### About this exercise
Give back the whole listing verbatim, printing none of its pictures.

### Data block
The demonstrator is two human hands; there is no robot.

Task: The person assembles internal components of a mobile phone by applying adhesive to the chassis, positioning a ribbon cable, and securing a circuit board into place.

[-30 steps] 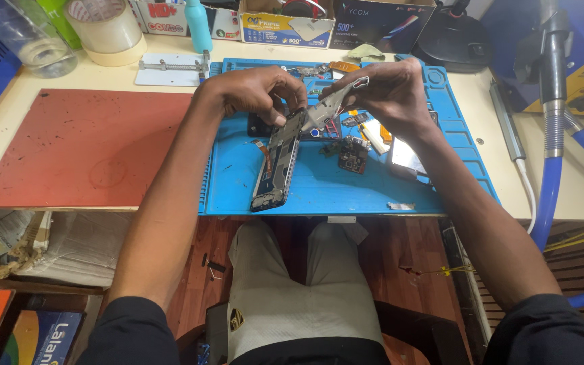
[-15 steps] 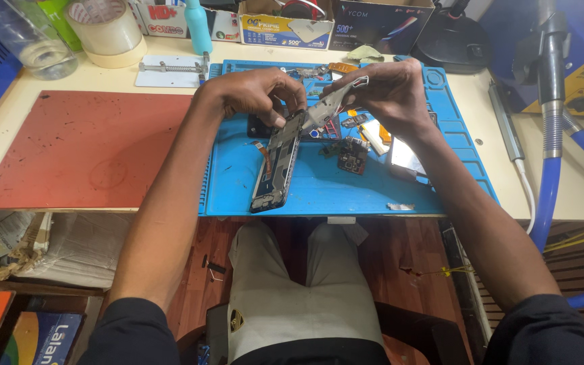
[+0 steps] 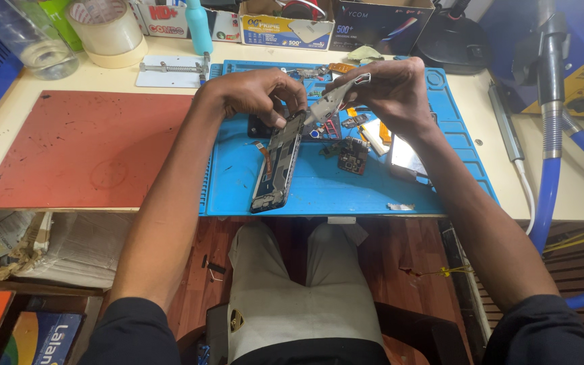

### Output below
The demonstrator is two human hands; there is no robot.

Task: The person assembles internal components of a mobile phone by applying adhesive to the chassis, positioning a ribbon cable, and securing a circuit board into place.

[-30 steps] 
[-15 steps] 
[+0 steps] 

Nothing further belongs to this answer.